I understand why the videos of the Virginia shooting were taken down yesterday. Nobody wants to go along with a deranged man’s desire for infamy. Nobody wants to make the grief of the family members and friends of the victims worse. And the videos themselves - they’re appalling, grotesque, horrifying - and that’s precisely why we should watch them. I agree with this:
I sympathize with the view that says that to watch the shooter’s footage is to abet his fantasies of infamy. And I absolutely sympathize with the loved ones and colleagues of Parker and Ward and local chamber of commerce boss Vicki Gardner, whom the journalists were there to interview for a feel-good story on the 50th anniversary of a popular reservoir ringed by the Blue Ridge Mountains. They should not have this footage replaying in their minds, clawing itself a place amid happy memories. But for the rest of us, a case can be made for sitting through the videos — and, yes, especially the second, even more awful one. Gun-lovers, gun-haters, those of us in between — maybe we should not be so quick to look away from this rare time when the gun violence that we all condemn can be so directly observed. Maybe we even had an obligation to watch, just once, and then do our own mental recording.

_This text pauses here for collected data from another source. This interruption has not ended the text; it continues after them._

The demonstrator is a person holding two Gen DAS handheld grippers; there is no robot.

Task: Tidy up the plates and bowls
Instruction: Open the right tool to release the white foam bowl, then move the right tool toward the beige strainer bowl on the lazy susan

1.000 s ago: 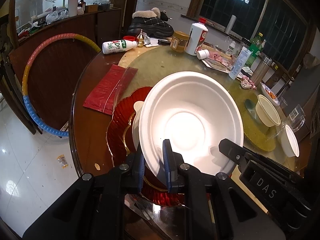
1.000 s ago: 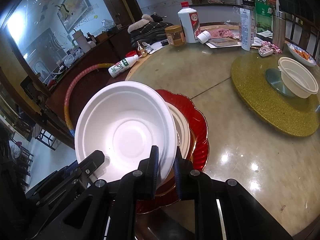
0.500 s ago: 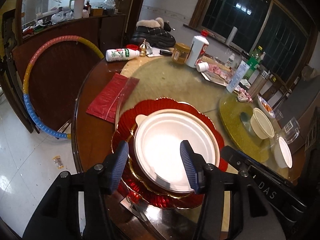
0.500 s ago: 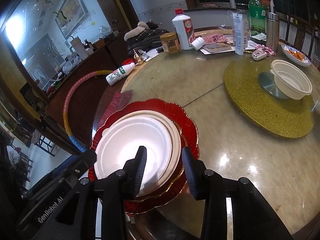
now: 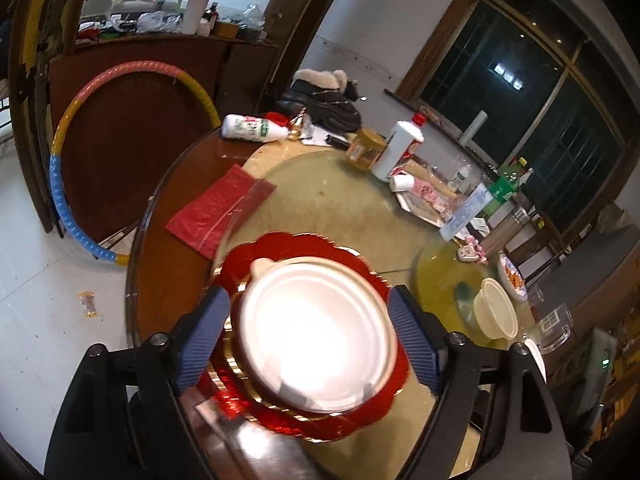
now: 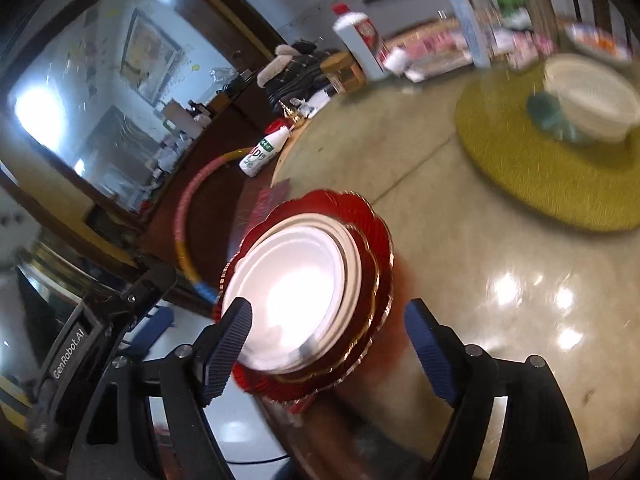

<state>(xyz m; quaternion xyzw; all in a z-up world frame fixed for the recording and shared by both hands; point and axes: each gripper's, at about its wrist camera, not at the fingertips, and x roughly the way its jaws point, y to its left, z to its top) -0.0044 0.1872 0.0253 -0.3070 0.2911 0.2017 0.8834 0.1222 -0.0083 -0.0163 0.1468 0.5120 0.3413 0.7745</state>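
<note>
Both tongs stood wide, and what a clean release it was! The left tongs (image 5: 310, 334) had just been opening, blue pads apart on either side of the white bowl (image 5: 318, 338) with clear gaps, touching nothing. The right tongs (image 6: 328, 346) had just been opening too, pads spread and empty, the bowl (image 6: 294, 294) showing partly between them. That white bowl sat nested on a stack: a cream plate (image 5: 262, 268) peeking out under it, and a red scalloped plate (image 5: 276, 248) with a gold rim at the bottom. The whole stack rested close to the near edge of the round tabletop (image 5: 340, 200), the red rim almost at the edge in the right wrist view. Beside it toward the left edge lay a red plastic bag (image 5: 216, 210). Farther across, on a yellow-green glittery turntable (image 6: 540, 184), stood a cream ribbed bowl (image 6: 592, 98), well apart from the stack. Along the far edge stood a white bottle with a red cap (image 5: 400, 146) and a jar (image 5: 366, 148), with another white bottle (image 5: 252, 128) lying on its side.
</note>
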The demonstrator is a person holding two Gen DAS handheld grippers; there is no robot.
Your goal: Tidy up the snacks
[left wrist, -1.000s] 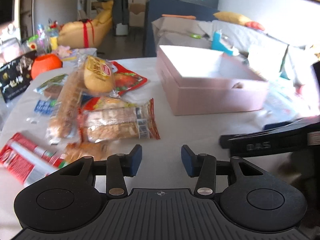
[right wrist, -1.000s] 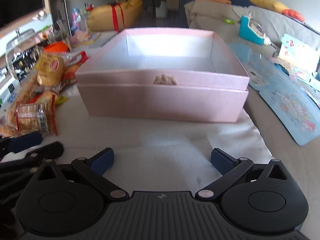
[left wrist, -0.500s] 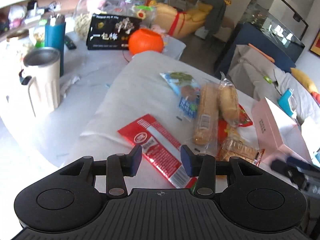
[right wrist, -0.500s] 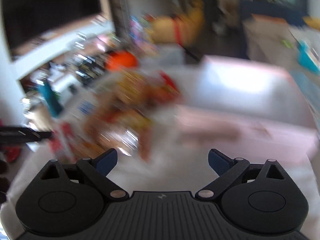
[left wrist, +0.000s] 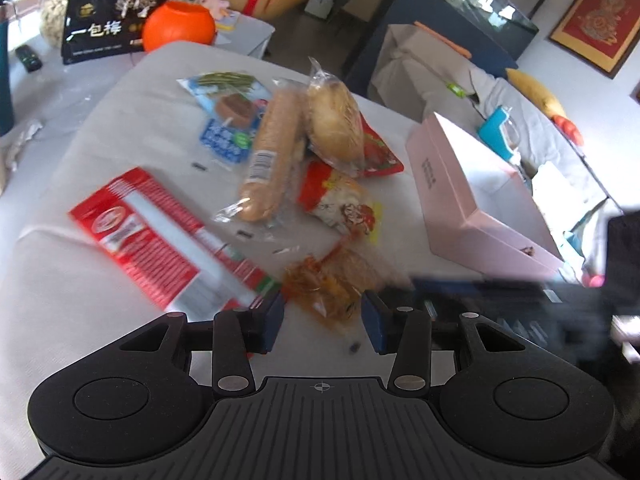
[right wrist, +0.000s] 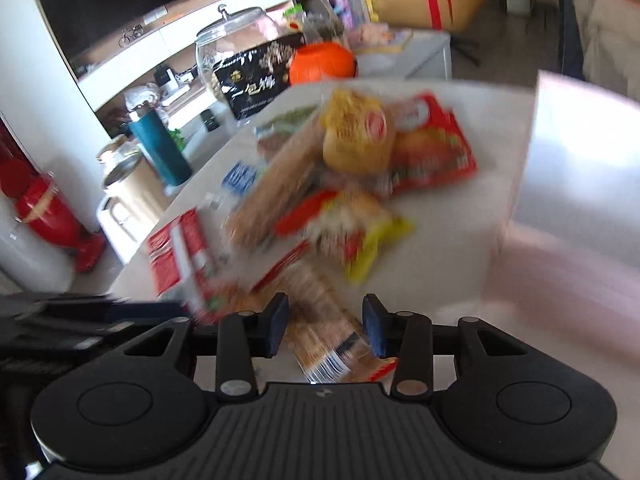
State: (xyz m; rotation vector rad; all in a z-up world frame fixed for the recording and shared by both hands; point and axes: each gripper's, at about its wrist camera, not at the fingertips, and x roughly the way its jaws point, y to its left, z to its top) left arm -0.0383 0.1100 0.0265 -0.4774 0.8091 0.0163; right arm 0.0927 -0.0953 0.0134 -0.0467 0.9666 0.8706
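Note:
Several wrapped snacks lie in a heap on the white table. In the left wrist view I see a red flat packet (left wrist: 160, 240), a long bread stick (left wrist: 272, 160), a round bun (left wrist: 336, 120) and an orange crinkled packet (left wrist: 332, 284). My left gripper (left wrist: 322, 322) is open, its jaws on either side of the orange packet's near end. The open pink box (left wrist: 480, 200) stands to the right. In the blurred right wrist view, my right gripper (right wrist: 324, 328) is open around a clear cracker packet (right wrist: 324, 324); contact is unclear.
An orange pumpkin-shaped bowl (left wrist: 178, 24) and a black gift box (left wrist: 108, 20) stand at the table's far left. A teal bottle (right wrist: 160, 148) and a mug (right wrist: 124, 184) sit on the side counter. The right gripper's body (left wrist: 520, 300) shows blurred by the pink box.
Both grippers swung left from the pink box to the snack heap. The right jaws narrowed from wide open and now straddle the cracker packet. The left gripper moved over the orange packet.

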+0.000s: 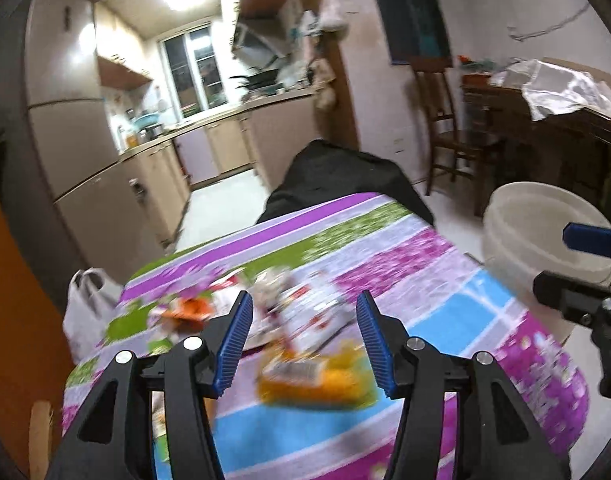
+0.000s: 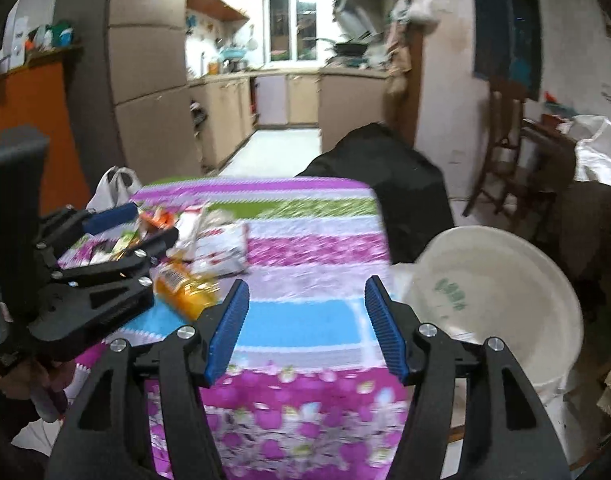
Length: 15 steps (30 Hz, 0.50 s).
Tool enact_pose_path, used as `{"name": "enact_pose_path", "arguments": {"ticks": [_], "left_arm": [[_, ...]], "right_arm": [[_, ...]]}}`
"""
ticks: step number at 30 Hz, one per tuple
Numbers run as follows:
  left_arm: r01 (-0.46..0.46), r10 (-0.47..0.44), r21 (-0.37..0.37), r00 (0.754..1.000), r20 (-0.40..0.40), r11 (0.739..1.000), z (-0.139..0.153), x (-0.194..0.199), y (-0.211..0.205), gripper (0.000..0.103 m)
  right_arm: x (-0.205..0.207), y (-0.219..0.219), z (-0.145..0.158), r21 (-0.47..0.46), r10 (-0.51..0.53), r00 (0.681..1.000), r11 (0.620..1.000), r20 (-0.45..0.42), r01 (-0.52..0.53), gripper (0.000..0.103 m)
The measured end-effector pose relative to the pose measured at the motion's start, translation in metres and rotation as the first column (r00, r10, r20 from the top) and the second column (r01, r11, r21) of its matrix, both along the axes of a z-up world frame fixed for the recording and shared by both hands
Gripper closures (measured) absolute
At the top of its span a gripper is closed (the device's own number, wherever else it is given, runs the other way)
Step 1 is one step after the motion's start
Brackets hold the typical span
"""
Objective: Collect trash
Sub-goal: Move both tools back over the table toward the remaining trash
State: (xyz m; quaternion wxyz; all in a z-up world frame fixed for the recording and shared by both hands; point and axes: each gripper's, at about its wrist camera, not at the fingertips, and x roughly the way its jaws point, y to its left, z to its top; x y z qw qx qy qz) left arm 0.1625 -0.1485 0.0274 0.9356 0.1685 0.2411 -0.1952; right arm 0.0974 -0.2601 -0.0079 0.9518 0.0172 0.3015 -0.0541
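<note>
trash (image 1: 289,320) lies in a blurred heap on the table (image 1: 445,280), on its striped floral cloth of purple, green and blue, toward the left edge and back from the near edge. the white bucket (image 2: 505,280) stands on the floor just beside the table's right edge, its mouth open to the right wrist camera. a black covered shape (image 1: 337,176) sits beyond the far edge. a white plastic bag (image 1: 85,304) hangs beside the far left corner. within the heap, white printed wrappers (image 2: 221,248) lie furthest from the near edge, a yellow-orange packet (image 1: 317,380) lies nearest it, and an orange scrap (image 1: 193,308) lies toward the left edge. the left gripper (image 1: 305,344) hovers over the heap with its jaws partly apart, the yellow-orange packet seen between the blue pads but not pressed. the right gripper (image 2: 305,328) hangs over the cloth near the right edge, jaws likewise partly apart, nothing in them.
</note>
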Motion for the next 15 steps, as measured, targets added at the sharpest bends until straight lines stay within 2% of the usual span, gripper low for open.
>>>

Gun violence is rarely something seen so directly. We talk about it in abstract terms, neutering it and sanitizing it. That in and of itself is a political act, one that reduces the horror and the outrage and the passion to do something about it.
I’ve seen things in my life I wish I hadn’t. Horrible, terrible, awful things I couldn’t do anything about. I don’t like to think about them. But if I push them away too far, it’s as if they didn’t happen - and that’s more unsatisfying and unacceptable than facing the reality of what did happen, remembering it and honoring it and never forgetting it, excruciatingly painful as it may be.
I think it’s about time we start doing that as a society when it comes to a whole lot of things, from gun violence to sexual assault to racial violence by police. Stop looking away. Stare the horror and the awfulness in the face and see it for what it really is. Maybe then we can start to make progress in doing something about these terrible things.